Puisque, malicieuse comme personne, BARBARA fait changer l'itinéraire habituel de ces "deux-là" qui, fascinés réciproquement par "un smoking vert, un col roulé blanc" ou des "bottes de souveraine et des gants blancs" dévient leur trajectoire en se rendant finalement chez un certain... Eugène, qu'on devine patron de restaurant... "pour y fêter ça" précise, pudiquement, la comptine. On peut toujours se gausser sur le choix peu innocent des couleurs: le vert et le blanc sont, bien sûr, celles communément usitées pour saisir toute image d'Epinal barbouillant une représentation de Noël.
La musique n'est pas en reste pour souligner toute l'ironie de cet adultère au fond assez aisé, bourgeois. Car, même si "ces deux-là" récidivent une semaine plus tard, c'est à dire la veille du jour de l'an et que "bien sûr il y eut des scènes près du pont de l'Alma", l'entremetteuse en scène et récitante de cette histoire à peine grivoise, prend soin de distiller, tandis que le roulis de son piano fait mine de faire chavirer les coeurs, de minuscules notes aigrelettes sensées exprimer des scintillements de lumière et de sons. La parodie du bonheur (occasionnel) en pareille circonstance atteint alors son apogée. Sauf que BARBARA sait bien que l'inouï éventuel de ce même bonheur surgit toujours "à pas lents" (elle prend soin, dans une obéissance au jeu de la stichomythie plaisante, de respecter le principe)
On ignore (personne n'a songé à l'interroger à ce propos) si la chanson témoigne d'une situation vécue par la chanteuse, à partir de laquelle elle vengea éventuellement son souvenir en brodant de façon aussi inspirée cette fantaisie, mais tout laisse à penser que la rigoureuse construction de la chanson permet de valider cette pure hypothèse?
Il n'est pas non plus défendu de penser que, même inconsciemment, la chanson Joyeux Noël, puisque publiée en 1968, trahit à peine, par pressentiment, la désillusion qui suivit les révoltes étudiantes qui encourageaient l'insurrection contre les institutions. Dont le mariage, la fidélité conjugale. Lesquels, une fois le désir de liberté éprouvé et consommé jusqu'à l'ivresse, n'aura mené que vers la ruine d'une idéologie somme toute éphémère.
Car nettement moins festive, la semi-morale de conclusion "mais il est bien doux quand même de rentrer chez soi" supprime tout à coup tous les ornements dispendieux et accessoires, fait baisser la lumière dans les yeux (les esprits?) des protagonistes et nous ramène au prosaïsme de la réalité, de façon nette et tranchante.

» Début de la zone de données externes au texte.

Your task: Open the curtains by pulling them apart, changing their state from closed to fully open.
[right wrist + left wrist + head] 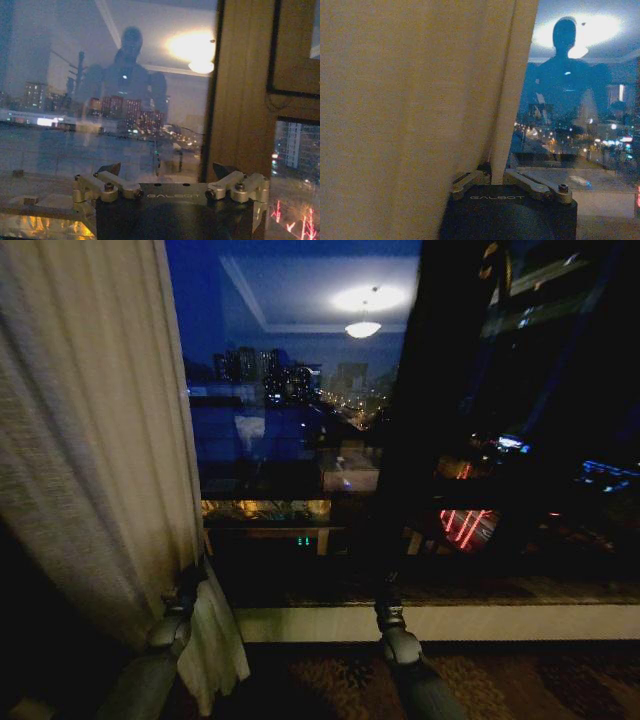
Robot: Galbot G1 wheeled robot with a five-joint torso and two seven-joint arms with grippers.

D'un Soleil noir à un Joyeux Noël, il n'y a, en apparence, que des lueurs qui font semblant de s'opposer. Oxymore dans un cas et redondance dans l'autre. C'est, toute sa vie durant et dans pratiquement toutes ses chansons, que ces oppositions auxquelles semblait tenir BARBARA pour témoigner de l'inconstance irréductible des êtres, des choses, qui seront ainsi élevées au rang d'éventuelle vérité. Sans aucun doute plus souvent chez elle que chez nulle autre. Et l'on peut aisément deviner pourquoi... La lumière sans ombre n'existe pas; l'amour sans sa tragédie... non plus. Sauf que, dans le cas de figure, l'histoire de ces deux-là, pont de l'Alma, ne le... saura pas.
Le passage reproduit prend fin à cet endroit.